皆さんはガラスで演奏する楽器をご存知でしょうか。
真っ先に出てくるのはコップに水を入れ、濡れた指でグラスのふちをなぞって音を出すグラスハープだと思います。このグラスハープの改良版としてアルモニカ(グラス・アルモニカ)というものが1761年に誕生しました。
この楽器は音色はその自体の人々から、
「甘い音色」、「天使の声」、「天上的な声色」と比喩されるほど素晴らしいものでした。
しかしこのアルモニカは時間が立つにつれ、「悪魔の楽器」と呼ばれるようになりました。
美しい音に誘われた者が、次々と精神を病み、命を落としていったという伝説。
多くの怪奇な噂が流れたこの楽器には、一体どんな秘密があるのでしょうか?
今回は、アルモニカの起源から仕組み、そして歴史までをたどりながら、その真相に迫ります。
目次
アルモニカを生み出した天才
アルモニカを発明したのは、アメリカの政治家であり科学者でもあるベンジャミン・フランクリンです。
1751年にロンドンで「水を入れたグラスをこすって音を出す」演奏法に感銘を受けた彼は、それを改良し、より演奏しやすい形で開発しました。
完成した楽器は、大小のガラスのボウル(椀)を軸に並べ、足元のペダルを踏んで回転させ、水で濡らした指で触れて音を出すというもの。
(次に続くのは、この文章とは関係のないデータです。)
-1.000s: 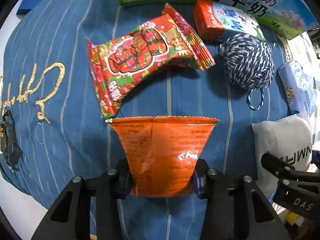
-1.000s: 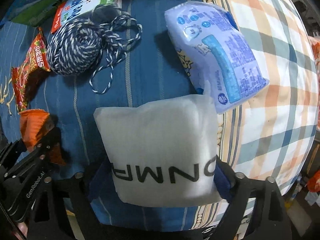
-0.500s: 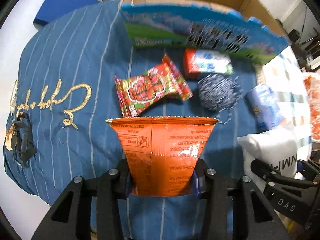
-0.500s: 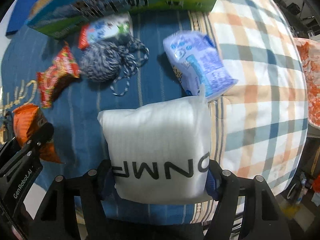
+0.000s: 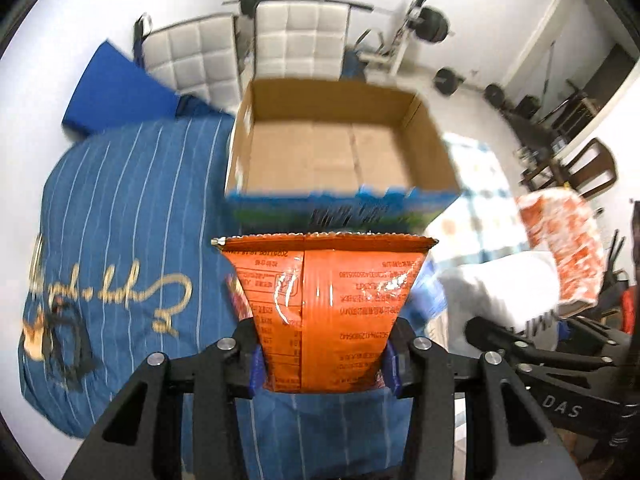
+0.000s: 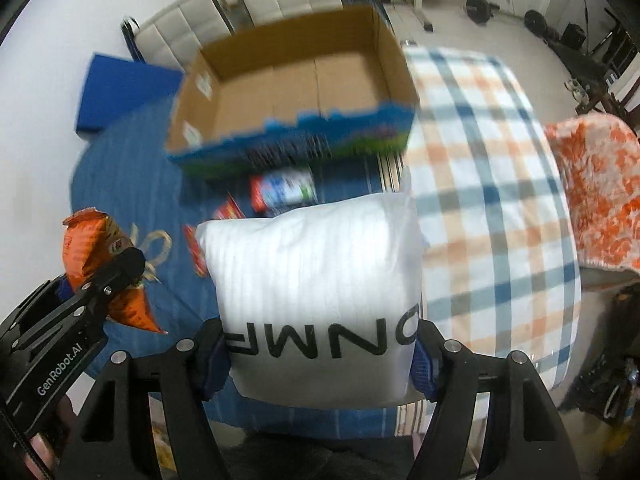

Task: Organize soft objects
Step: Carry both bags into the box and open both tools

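My left gripper (image 5: 324,364) is shut on an orange snack bag (image 5: 326,304) and holds it up in the air. It also shows in the right wrist view (image 6: 100,268) at the left. My right gripper (image 6: 320,352) is shut on a white soft pack with black letters (image 6: 316,280), also lifted; it shows blurred in the left wrist view (image 5: 500,292). An open cardboard box with a blue printed front (image 5: 340,152) stands ahead on the bed, its inside bare; it also shows in the right wrist view (image 6: 296,80).
A blue striped cover (image 5: 120,208) and a plaid blanket (image 6: 492,184) lie on the bed. A red-and-white milk carton (image 6: 284,192) and a red snack bag (image 6: 228,212) lie in front of the box. An orange patterned cloth (image 6: 596,192) is at right. White chairs (image 5: 280,48) stand behind.
Both grippers have risen and tilted up with their loads. The box's open inside and the room beyond have come into view; the items on the bed have dropped mostly out of sight.
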Demonstrator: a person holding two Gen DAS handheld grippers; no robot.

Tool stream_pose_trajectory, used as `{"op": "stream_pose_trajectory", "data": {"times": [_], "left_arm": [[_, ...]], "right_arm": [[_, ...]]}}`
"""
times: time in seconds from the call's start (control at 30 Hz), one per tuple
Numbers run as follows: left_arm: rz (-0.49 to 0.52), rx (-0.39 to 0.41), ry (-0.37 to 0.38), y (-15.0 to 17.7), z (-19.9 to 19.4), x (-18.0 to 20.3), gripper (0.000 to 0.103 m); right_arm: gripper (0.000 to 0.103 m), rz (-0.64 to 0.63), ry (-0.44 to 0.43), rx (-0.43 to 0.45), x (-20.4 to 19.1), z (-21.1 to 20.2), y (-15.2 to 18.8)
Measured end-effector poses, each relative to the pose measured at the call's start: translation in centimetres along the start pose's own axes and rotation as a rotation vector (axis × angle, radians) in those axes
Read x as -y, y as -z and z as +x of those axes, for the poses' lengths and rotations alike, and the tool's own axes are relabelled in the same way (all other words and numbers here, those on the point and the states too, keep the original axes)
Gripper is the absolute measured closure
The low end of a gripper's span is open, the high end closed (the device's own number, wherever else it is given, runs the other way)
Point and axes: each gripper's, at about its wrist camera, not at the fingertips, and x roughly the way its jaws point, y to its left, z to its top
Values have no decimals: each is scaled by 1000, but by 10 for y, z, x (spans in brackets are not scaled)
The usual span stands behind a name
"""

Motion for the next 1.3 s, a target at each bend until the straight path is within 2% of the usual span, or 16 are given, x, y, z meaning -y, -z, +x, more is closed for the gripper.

この仕組みにより、従来のワイングラス演奏よりも幅広い音域と滑らかな旋律を奏でることが可能となったのです。その音色を聴けば、天使の声と言われる理由がすぐに分かると思います。
「悪魔の楽器」と呼ばれた理由
なぜ、そんな美しい音を奏でる楽器が「悪魔の楽器」とまで呼ばれるようになったのでしょうか?
いくつかの説を紹介します。
アルモニカの”音”が精神に異常をきたす?
アルモニカの音色は人の感情に強く訴えかけ、演奏者や聴衆の精神に影響を与えると信じられていました。
特にヨーロッパでは、「催眠作用がある」「うつ状態になる」などの噂が流れました。
鉛中毒説
当時のガラスには鉛が含まれていました。
そしてこの鉛が演奏中に指から吸収されたのではないかという説があります。
吸収された鉛によって演奏者の体調不良や幻覚を引き起こしたと言われています。
しかし、昔は治療薬として鉛が配合されていたものを服用していることも多かったのです。
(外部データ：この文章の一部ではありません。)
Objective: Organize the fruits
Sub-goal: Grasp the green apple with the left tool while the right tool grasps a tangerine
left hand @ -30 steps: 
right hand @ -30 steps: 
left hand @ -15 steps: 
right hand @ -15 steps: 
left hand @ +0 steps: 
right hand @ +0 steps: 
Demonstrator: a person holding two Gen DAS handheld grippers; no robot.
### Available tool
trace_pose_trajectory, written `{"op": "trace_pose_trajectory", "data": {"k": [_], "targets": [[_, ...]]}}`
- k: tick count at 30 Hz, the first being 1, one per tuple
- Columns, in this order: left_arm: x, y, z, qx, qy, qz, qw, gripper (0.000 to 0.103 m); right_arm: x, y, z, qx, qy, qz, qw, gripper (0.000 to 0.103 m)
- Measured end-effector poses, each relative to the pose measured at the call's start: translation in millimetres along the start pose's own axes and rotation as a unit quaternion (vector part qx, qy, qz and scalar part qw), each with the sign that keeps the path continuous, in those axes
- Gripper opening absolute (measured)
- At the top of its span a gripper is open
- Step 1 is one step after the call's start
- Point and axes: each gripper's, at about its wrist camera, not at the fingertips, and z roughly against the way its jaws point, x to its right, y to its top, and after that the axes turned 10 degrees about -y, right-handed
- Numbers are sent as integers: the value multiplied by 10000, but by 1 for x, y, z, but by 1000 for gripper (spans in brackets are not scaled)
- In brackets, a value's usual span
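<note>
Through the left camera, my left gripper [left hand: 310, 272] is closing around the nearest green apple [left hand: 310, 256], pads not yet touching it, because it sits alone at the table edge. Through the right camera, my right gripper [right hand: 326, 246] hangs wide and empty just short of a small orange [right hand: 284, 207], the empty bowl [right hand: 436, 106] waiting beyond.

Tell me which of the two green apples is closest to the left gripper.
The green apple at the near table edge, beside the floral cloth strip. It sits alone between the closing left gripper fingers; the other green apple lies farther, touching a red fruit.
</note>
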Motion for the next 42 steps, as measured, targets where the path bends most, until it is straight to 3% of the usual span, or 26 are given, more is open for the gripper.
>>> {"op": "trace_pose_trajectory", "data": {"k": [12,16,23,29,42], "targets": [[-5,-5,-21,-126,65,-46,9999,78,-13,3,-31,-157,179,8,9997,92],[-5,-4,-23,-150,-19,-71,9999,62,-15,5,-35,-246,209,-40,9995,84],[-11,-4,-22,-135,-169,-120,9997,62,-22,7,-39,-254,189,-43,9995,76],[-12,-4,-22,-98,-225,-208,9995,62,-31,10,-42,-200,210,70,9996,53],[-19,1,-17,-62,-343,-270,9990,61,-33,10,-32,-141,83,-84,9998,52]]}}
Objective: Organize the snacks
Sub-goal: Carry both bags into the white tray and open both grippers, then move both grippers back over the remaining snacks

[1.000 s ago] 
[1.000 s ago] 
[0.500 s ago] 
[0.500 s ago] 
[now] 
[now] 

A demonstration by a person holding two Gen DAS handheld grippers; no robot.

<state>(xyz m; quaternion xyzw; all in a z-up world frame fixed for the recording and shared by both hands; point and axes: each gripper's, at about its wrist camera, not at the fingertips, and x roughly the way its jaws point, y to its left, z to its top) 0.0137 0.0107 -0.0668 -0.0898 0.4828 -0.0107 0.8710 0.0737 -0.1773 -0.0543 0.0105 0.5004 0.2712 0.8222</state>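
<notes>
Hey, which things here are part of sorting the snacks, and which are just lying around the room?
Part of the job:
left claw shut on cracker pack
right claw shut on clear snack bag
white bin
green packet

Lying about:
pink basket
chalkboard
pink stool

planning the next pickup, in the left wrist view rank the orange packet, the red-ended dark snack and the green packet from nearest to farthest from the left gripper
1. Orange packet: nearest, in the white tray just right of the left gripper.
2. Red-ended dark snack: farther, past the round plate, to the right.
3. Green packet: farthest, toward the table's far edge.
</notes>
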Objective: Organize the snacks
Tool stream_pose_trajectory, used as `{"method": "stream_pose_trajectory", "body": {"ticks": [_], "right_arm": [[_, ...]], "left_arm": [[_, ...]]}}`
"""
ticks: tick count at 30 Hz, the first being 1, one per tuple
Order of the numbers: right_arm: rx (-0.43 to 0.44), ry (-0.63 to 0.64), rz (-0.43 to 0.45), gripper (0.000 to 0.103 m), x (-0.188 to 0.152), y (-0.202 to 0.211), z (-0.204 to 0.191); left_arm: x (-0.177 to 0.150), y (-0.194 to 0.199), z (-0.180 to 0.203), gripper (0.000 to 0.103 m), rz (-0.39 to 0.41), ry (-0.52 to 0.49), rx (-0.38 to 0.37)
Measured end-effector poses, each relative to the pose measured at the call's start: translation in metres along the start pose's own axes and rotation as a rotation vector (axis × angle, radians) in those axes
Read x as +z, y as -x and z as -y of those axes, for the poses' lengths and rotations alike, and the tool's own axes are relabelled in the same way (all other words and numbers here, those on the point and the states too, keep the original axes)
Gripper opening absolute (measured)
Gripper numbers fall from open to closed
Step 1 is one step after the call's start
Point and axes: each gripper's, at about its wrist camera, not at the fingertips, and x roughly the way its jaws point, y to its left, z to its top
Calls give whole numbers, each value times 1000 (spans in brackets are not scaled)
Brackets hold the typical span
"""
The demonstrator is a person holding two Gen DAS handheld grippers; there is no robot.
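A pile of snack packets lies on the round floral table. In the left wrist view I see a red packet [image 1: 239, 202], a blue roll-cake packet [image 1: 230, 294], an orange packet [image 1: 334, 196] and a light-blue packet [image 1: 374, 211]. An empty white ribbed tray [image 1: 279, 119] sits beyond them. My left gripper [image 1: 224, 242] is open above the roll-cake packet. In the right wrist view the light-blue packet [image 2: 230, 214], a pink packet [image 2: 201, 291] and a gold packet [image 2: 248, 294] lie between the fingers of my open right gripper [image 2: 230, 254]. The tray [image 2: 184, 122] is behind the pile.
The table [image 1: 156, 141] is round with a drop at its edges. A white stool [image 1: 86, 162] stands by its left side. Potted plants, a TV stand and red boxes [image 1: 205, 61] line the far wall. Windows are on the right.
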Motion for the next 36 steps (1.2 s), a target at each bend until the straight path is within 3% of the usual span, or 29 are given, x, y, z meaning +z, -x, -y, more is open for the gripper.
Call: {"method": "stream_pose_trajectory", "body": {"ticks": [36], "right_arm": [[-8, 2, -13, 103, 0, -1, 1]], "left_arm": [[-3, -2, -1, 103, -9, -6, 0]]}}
なので、アルモニカの鉛が原因で鉛中毒になったと言い切ることはできません。
死者の音色?
フランスでは、「死者を呼び寄せる音」と恐れられ、教会や病院では使用禁止になることもありました。
実際に起きた事故や出来事
演奏者の突然死や精神崩壊
記録によれば、アルモニカの著名な演奏者の中には、演奏中に倒れたり、精神を病んだりした人物が複数存在します。具体的な死因が特定されているわけではありませんが、当時の人々は「アルモニカが呪われている」と信じていたようです。
使用禁止令が出された例も
さらには演奏中に子供が亡くなるという悲惨な事件までも発生してしまい、ドイツの多くの地域でアルモニカの演奏が法律で禁止された時期もありました。
アルモニカの現在
このように一時は“忌まわしい”存在とされたアルモニカですが、現在ではどうなっているのでしょうか?
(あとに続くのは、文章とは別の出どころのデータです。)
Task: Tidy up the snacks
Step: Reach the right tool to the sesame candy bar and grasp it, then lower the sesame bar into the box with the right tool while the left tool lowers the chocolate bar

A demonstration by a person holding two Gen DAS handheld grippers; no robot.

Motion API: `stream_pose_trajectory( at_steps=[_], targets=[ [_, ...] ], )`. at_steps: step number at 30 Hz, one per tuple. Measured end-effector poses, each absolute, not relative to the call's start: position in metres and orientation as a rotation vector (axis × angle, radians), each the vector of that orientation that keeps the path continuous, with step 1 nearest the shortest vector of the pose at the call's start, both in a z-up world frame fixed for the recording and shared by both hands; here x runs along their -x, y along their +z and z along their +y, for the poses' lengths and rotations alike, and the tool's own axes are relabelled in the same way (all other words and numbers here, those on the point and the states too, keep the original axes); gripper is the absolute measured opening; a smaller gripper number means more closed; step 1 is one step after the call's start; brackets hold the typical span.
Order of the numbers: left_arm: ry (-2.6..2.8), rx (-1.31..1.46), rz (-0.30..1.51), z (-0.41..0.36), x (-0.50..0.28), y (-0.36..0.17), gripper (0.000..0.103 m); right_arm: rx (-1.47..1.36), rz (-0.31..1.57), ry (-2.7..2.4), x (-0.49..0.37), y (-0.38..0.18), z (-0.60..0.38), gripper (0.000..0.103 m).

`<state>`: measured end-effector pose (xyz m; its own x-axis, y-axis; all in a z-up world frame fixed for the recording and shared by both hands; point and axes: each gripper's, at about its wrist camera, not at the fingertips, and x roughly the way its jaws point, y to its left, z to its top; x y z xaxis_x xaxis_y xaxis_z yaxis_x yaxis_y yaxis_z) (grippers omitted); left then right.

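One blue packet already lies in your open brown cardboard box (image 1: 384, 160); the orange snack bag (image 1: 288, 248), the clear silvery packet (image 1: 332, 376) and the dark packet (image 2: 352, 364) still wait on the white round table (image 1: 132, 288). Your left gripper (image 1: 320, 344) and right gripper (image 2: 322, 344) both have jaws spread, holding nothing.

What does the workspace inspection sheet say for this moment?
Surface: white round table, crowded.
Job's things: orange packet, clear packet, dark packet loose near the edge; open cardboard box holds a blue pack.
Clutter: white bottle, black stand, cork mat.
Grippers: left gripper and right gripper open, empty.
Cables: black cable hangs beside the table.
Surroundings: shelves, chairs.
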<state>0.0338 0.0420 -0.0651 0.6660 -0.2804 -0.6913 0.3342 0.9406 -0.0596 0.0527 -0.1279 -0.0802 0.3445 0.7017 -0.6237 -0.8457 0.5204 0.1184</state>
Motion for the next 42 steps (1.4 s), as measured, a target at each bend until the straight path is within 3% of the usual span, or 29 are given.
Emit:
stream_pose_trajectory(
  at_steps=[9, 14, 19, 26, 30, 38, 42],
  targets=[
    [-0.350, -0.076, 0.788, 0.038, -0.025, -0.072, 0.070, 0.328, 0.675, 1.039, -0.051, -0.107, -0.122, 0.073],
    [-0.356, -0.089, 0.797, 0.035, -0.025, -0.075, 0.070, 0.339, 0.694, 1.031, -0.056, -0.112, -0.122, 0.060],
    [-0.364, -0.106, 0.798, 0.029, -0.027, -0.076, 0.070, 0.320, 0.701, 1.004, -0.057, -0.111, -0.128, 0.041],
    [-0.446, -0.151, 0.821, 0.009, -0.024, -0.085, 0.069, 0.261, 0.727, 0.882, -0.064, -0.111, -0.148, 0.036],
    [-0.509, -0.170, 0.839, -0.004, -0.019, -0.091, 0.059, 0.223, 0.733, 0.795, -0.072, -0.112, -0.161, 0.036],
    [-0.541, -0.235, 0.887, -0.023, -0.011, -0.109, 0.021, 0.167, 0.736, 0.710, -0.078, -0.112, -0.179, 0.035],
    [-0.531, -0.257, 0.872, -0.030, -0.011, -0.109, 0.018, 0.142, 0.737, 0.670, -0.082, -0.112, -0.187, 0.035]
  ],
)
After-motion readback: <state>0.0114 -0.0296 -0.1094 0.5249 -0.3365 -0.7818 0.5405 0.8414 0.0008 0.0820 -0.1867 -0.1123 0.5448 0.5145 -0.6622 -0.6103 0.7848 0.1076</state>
実は近年、アルモニカは再評価され、復元・再現されつつあります。
幻想的で霊的な雰囲気を演出するために使われる場面が増えているのです。
かつて「死の楽器」と恐れられた音色は、今なお人々の心を揺さぶる特別な響きとして残り続けているのです。
まとめ
アルモニカは、ベンジャミン・フランクリンの発明によって誕生した、ガラス製の回転楽器。
その音色は美しい反面、人の心に強く作用し、「悪魔の楽器」と恐れられた過去を持ちます。
「音楽には人を癒す力がある」と言いますが、ときには人を惑わせ、取り込んでしまうこともあるのかもしれません。
あなたも一度、その音に耳を傾けてみてはいかがでしょうか――ただし、自己責任で。